● AVAILABLE DATA:
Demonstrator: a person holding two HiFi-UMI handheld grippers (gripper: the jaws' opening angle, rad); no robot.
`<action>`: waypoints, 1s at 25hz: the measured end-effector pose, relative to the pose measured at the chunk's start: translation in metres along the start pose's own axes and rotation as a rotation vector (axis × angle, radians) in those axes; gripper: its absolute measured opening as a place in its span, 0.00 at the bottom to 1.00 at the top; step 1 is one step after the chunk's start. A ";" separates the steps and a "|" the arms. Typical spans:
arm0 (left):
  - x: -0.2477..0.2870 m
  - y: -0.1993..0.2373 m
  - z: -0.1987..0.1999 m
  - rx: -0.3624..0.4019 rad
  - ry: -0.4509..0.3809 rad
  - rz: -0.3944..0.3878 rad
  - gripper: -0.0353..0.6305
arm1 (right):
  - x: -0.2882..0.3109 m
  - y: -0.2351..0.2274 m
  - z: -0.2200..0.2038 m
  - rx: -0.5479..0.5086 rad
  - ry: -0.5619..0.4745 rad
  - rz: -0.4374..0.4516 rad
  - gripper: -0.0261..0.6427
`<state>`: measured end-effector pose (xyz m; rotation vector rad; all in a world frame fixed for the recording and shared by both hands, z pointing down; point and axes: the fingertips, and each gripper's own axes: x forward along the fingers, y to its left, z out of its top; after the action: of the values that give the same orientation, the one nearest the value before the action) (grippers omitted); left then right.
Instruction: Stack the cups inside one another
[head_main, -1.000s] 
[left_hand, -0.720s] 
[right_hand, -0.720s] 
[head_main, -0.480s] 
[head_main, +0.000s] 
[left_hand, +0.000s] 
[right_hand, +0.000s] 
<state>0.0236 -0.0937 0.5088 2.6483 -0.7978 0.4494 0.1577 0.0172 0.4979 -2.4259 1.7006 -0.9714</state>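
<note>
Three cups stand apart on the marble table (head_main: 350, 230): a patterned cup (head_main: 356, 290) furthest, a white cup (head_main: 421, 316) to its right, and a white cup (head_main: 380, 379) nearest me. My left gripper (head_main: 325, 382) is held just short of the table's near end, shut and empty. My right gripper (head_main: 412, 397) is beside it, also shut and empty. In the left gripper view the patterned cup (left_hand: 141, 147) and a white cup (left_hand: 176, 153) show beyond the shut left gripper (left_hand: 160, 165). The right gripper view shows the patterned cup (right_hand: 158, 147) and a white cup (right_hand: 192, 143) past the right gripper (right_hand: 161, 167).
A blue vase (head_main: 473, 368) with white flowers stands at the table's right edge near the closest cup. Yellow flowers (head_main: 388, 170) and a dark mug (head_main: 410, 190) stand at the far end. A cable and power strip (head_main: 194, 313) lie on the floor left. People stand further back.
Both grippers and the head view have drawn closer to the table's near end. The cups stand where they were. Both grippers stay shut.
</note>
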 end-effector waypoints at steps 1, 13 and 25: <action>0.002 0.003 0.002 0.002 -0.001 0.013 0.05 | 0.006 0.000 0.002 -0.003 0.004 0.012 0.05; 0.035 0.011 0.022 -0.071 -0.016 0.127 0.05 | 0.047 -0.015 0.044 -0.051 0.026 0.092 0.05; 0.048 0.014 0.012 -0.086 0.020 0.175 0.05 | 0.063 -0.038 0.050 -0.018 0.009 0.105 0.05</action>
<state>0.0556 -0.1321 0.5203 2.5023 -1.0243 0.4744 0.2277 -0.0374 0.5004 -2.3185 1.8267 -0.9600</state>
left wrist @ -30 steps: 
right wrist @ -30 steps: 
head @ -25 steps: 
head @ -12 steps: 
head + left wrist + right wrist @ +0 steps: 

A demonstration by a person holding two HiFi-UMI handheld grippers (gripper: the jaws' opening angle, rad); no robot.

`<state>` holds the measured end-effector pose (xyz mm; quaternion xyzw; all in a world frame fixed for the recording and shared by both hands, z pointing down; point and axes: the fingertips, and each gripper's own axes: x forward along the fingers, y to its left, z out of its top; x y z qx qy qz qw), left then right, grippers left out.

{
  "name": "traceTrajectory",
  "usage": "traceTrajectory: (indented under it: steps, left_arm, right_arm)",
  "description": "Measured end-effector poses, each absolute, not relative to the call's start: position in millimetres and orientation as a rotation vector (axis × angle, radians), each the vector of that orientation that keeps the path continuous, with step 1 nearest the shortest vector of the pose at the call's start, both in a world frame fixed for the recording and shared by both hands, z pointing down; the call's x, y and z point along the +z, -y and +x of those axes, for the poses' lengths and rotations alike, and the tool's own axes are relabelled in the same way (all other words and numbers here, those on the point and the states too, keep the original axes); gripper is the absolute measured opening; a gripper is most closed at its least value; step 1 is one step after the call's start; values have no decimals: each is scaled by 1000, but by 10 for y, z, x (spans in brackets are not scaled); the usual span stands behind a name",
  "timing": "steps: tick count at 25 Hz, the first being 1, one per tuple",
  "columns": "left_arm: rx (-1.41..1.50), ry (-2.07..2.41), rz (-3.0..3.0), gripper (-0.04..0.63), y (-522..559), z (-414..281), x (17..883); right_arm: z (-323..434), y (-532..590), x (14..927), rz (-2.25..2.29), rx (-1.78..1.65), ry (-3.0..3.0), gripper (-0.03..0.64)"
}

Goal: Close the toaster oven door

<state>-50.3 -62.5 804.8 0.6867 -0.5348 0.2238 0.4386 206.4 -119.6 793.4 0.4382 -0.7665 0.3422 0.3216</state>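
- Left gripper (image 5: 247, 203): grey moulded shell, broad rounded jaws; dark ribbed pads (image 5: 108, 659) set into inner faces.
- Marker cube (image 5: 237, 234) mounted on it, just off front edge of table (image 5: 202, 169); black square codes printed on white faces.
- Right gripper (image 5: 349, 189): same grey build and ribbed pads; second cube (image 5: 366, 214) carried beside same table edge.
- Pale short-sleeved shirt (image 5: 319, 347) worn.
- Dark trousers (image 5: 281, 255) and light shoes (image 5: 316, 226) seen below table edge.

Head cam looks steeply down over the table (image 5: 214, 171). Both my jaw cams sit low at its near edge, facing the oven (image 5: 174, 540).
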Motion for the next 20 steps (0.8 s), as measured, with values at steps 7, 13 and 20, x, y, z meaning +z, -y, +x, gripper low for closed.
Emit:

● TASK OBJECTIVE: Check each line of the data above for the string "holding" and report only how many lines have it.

● TASK RESPONSE: 2